Wireless lurks behind the dust cloud that cable stirred up

Jim BartholdThere was, as expected, a lot of talk about "the cloud" at last week's Cable Show. Most of it was about that amorphous cloud that engineers draw in those overcluttered PowerPoint presentations they love and marketing people have now adopted.

The cloud, in cable's case, is all about servers that sit anywhere and everywhere, acting as a hoarders' closet, holding personal items, TV shows, data, anything you, or your service provider, don't want to store in a fat residential box.

But there was another cloud at the show: a dust cloud the industry was stirring up like Cheyenne warriors charging back and forth in front of soldiers to obscure their escaping villagers. That dust cloud consisted of programmers and service providers clawing at each other's throats to make money off content but in reality obfuscated what cable's trying to hide from public view: The industry still has no visible wireless plan.

This doesn't mean cable won't or hasn't drawn up said plan because, face it, cable and wireless are like Richard Burton and Elizabeth Taylor: They're mutually attracted but it's questionable whether they can live with each other.

When asked about 4G mobile, Robert Cerbone, vice president of mobile products for Time Warner Cable said: "We don't view it as a threat. We view it as an opportunity."

Right now that opportunity is coming through Clearwire, which Time Warner Cable's executives have called a less-than-inspiring venture. Cerbone, of course, towed the company line about competitive LTE, noting, "I don't really think that's a replacement for the fixed market."

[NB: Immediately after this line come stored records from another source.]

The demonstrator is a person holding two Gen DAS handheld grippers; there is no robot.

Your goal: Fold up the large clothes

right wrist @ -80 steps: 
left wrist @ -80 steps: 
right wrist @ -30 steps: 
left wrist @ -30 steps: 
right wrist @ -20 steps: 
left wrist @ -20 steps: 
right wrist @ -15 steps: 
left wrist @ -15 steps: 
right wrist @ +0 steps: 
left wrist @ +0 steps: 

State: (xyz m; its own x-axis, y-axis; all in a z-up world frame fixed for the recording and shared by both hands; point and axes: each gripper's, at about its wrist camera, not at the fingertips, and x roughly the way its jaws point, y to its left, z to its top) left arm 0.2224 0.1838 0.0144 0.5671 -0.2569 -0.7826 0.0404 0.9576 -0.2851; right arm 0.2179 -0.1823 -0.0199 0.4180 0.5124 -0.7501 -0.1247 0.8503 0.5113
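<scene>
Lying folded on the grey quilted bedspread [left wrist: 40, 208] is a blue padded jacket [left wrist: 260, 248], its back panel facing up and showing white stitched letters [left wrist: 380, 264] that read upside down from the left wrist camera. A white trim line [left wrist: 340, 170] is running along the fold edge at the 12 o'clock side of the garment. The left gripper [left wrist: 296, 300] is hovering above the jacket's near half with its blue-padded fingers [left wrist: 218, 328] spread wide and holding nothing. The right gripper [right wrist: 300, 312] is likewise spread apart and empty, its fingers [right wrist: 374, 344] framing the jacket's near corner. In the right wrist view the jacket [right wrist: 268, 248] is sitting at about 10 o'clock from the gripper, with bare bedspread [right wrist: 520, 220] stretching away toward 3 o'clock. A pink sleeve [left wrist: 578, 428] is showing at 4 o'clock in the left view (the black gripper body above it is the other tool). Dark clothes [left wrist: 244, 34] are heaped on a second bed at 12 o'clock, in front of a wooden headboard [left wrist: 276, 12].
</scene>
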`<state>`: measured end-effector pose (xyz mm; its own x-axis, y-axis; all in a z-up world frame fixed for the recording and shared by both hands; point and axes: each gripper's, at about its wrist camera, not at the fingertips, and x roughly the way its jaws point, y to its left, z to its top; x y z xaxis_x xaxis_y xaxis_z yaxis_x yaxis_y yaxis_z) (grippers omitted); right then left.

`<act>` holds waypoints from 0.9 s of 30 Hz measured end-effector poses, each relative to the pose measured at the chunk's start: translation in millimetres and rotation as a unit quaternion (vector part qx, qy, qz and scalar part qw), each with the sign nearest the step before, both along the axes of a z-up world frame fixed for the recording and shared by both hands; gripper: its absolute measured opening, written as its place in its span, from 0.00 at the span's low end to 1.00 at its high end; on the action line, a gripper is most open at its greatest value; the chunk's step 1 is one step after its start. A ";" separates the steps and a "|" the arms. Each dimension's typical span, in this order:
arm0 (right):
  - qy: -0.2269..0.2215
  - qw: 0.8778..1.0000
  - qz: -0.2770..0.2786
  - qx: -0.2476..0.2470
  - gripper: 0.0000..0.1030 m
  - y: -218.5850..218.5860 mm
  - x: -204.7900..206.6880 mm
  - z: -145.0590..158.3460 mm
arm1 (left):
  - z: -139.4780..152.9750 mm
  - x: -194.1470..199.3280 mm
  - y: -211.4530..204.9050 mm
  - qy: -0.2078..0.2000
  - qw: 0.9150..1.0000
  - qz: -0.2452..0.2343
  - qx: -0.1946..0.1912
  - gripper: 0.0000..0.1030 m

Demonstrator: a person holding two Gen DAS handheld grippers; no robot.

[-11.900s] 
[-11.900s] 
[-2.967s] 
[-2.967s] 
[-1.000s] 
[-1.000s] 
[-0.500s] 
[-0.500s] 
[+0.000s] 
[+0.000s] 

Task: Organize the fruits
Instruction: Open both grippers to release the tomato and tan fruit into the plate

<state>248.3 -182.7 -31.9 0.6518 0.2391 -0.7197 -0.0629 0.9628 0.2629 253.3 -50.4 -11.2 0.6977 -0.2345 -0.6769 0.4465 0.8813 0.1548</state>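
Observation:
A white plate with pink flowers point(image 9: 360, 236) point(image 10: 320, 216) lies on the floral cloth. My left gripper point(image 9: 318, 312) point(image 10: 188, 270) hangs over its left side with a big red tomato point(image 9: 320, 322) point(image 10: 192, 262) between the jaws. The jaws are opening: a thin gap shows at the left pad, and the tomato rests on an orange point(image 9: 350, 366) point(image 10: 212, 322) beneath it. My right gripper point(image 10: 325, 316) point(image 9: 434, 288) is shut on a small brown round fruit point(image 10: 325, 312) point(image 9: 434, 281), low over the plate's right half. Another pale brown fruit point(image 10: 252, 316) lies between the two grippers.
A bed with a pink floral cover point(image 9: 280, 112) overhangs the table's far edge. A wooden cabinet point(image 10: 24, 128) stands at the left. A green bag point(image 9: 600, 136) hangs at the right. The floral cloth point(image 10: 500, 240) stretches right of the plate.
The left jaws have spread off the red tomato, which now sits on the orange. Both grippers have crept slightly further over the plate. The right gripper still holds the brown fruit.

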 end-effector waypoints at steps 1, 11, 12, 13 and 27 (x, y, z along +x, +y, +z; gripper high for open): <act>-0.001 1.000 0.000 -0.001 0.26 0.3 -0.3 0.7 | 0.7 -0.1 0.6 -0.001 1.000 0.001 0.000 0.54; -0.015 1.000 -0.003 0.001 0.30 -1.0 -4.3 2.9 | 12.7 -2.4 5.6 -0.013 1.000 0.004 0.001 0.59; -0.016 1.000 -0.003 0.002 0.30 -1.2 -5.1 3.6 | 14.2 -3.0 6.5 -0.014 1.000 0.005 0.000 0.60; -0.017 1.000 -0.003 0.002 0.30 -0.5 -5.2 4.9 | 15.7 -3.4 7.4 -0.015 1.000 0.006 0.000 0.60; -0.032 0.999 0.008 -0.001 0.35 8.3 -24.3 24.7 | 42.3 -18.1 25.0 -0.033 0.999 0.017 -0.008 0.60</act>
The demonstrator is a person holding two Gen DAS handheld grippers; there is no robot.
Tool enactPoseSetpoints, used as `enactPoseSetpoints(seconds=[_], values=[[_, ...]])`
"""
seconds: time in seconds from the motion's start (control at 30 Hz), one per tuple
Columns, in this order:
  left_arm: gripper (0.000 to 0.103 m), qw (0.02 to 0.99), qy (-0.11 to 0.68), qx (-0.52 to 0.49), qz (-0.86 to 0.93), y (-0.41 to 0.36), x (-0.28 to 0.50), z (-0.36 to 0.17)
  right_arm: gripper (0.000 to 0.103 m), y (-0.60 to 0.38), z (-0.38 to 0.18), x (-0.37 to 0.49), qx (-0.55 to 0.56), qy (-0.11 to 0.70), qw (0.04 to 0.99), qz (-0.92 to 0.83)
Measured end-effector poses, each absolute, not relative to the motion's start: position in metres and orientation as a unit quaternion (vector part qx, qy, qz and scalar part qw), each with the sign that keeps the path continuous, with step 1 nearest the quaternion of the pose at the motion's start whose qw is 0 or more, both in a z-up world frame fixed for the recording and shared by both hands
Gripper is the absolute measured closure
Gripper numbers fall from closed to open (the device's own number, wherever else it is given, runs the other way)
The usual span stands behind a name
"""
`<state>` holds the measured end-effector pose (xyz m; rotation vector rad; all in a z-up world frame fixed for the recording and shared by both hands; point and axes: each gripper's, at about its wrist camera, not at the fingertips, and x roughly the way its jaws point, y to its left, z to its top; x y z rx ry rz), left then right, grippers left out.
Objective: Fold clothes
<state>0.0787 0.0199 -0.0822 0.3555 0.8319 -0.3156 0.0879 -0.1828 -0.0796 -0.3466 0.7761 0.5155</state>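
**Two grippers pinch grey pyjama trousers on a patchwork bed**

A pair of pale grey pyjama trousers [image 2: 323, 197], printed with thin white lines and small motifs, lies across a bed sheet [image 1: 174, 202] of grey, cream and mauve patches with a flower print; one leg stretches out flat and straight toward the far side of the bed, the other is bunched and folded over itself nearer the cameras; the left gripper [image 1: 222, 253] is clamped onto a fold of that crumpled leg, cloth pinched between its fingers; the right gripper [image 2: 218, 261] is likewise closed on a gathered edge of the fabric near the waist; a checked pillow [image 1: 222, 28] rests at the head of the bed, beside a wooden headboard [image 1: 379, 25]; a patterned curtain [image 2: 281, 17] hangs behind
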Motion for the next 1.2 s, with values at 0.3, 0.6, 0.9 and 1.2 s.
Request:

Kelly Williams, vice president of wireless product operations for Cox Communications had a slightly different take. First, he explained, his company has not abandoned its own wireless play despite the fact that it shut down its 3G operations and went to Sprint as an MVNO. No, indeed, Williams said, "We see the writing on the wall relative to 4G. That's absolutely on our radar screen."

As long as that radar screen isn't GPS-enabled. Then there might be a problem with one of the potential sources for wholesale wireless.

Kevin Curran, senior vice president of (again) wireless product development was a bit more realistic. Yeah, mobile wireless and 4G might happen someday, he said, but "we're not really bullish on voice right now; we're really bullish on the data."

That data is flowing over recently increased WiFi speeds and the "goal is to offer all the products outside the home," he said.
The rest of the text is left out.